Getting time away, though necessary can be hard-very hard, for many reasons. For me, just choosing to leave my little one, even for a short time, was hard. What if she was fussy and cried the whole time? What if she needed to eat? I spent a lot of time making it about me and how important I am to her happiness, to her existence even. That is true to an extent. But my husband can soothe her. Or feed her a bottle. A bit of time without me is probably good for her too. I want my child to be secure with and without me by her side.
So we started slowly. I walked our dog. Alone. Twenty minutes. Then I met one of my sisters for lunch nearby.

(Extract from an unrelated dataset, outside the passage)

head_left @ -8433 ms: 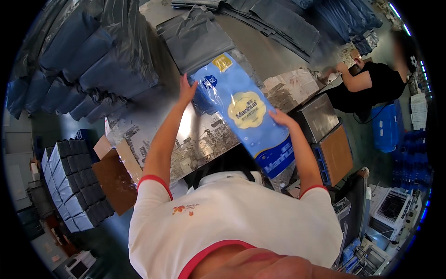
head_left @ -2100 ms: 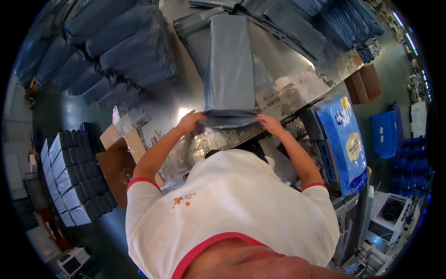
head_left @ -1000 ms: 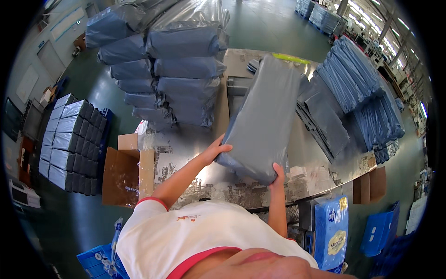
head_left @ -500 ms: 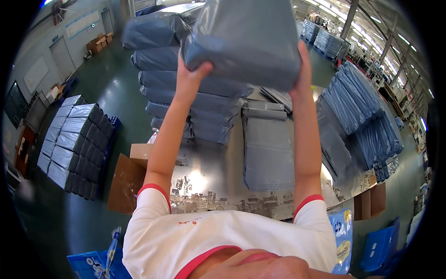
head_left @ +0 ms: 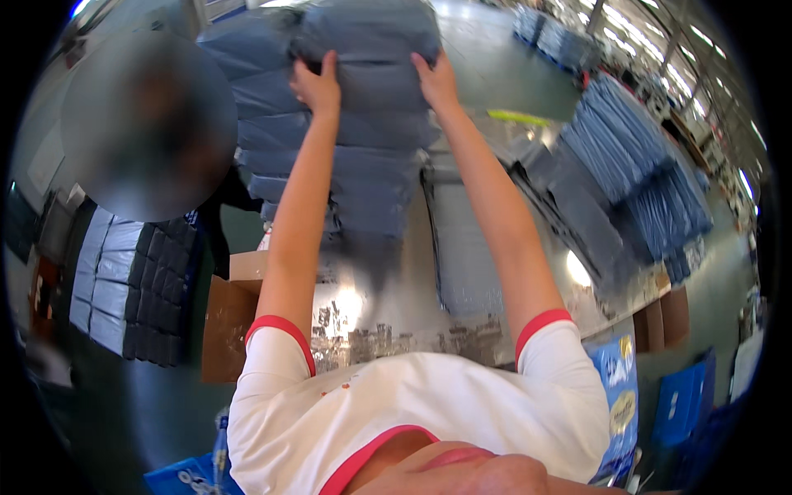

An hour. A few weeks later when Bebe was almost three months, my in-laws kept her while my husband and I went out together. Two hours. She was fine. Even without me, my baby was her sweet, content, pleasant self. So this past weekend, after nearly five months of motherhood, I went out for the evening with a friend. I planned a much needed girls’ night and had dinner without my husband or my baby for the first time since her birth. For five consecutive hours I didn’t nurse, pump, change, rock, play with, soothe, or sing to my girl. It was weird. It was nerve-wracking, though only briefly. It was difficult leaving, but not being out. And it was wonderful. I missed her, but I also had fun and got to remember a part of myself that I don’t see everyday anymore. Plus, I enjoyed a delicious meal at a fantastic restaurant (highly recommend L’Artusi anyone dining in Manhattan), drank incredible wine, and indulged in a to-die-for dessert.
At the end of the night I was tired and ready to get home to my family, but I had the best time. It made me realize the benefits of a night out and the importance of occasionally putting myself first. I arrived home way past my bedtime feeling grateful, rejuvenated,
a little tipsy calm, and more in love than ever.
Do you take enough time for yourself? What advice do you have to help moms put themselves first from time to time?